Source material section start

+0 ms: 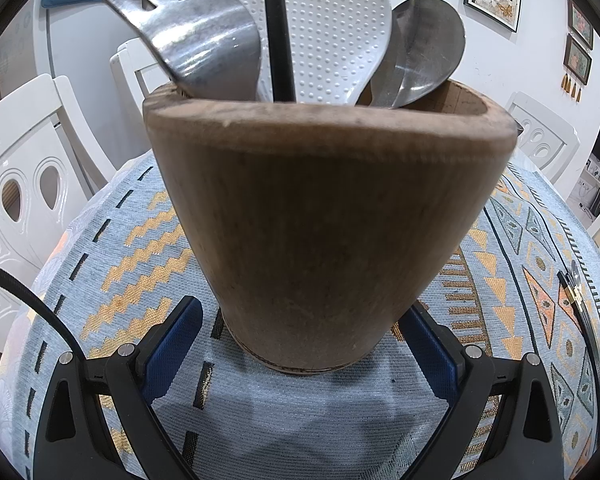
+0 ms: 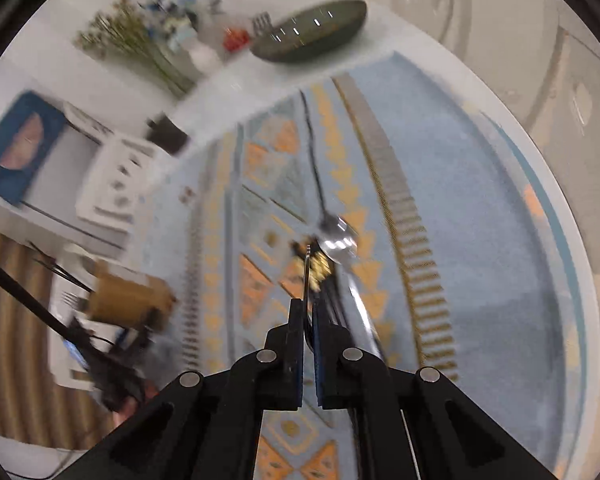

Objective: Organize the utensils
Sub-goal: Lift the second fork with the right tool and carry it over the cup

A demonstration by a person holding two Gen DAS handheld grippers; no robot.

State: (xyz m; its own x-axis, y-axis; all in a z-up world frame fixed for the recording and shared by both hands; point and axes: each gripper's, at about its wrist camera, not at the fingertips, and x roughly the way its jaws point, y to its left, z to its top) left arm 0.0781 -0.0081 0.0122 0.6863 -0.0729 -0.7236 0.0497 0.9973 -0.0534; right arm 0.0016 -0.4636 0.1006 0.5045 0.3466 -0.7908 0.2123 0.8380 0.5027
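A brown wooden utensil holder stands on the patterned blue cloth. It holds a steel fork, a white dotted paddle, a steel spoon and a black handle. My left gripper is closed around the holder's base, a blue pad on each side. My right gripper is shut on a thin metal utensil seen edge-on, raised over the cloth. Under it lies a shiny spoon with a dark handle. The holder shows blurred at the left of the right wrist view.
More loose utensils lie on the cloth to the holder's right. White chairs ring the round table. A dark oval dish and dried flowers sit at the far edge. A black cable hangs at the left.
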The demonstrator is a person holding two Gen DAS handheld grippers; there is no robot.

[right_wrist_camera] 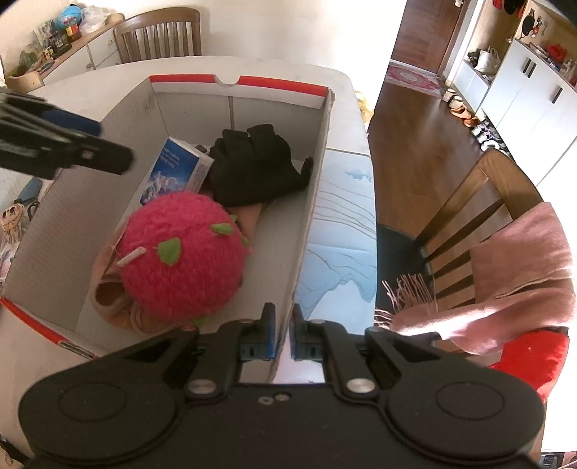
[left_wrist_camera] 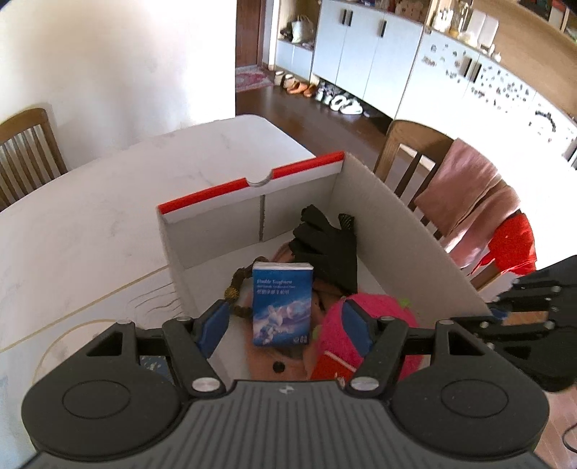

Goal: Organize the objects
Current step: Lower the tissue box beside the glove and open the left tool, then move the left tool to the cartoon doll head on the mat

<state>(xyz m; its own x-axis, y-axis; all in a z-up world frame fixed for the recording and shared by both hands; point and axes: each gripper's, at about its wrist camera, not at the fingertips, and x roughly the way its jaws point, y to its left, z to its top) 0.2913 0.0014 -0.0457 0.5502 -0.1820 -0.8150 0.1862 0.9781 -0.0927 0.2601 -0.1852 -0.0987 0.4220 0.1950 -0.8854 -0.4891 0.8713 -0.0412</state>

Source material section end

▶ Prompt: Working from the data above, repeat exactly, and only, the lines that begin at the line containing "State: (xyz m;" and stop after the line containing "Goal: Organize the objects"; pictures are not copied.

▶ Written solution:
State: (xyz m; its own x-axis, y-axis; all in a z-up world frame fixed for the recording and shared by both hands; point and axes: each gripper's, at about its wrist camera, not at the fingertips, and x roughly the way its jaws point, y to its left, z to its top) left arm 0.0781 -0.0081 0.0122 0.6863 -0.0729 -0.7236 0.0497 0.9973 -0.0534; right arm 0.0016 -0.4636 0.1006 0.5045 0.3466 -0.7908 0.2123 0.8380 0.5027
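A brown wooden utensil holder stands on the patterned blue cloth. It holds a steel fork, a white dotted paddle, a steel spoon and a black handle. My left gripper is closed around the holder's base, a blue pad on each side. My right gripper is shut on a thin metal utensil seen edge-on, raised over the cloth. Under it lies a shiny spoon with a dark handle. The holder shows blurred at the left of the right wrist view.
More loose utensils lie on the cloth to the holder's right. White chairs ring the round table. A dark oval dish and dried flowers sit at the far edge. A black cable hangs at the left.
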The demonstrator is a person holding two Gen DAS handheld grippers; there is no robot.

[right_wrist_camera] 
[left_wrist_camera] 

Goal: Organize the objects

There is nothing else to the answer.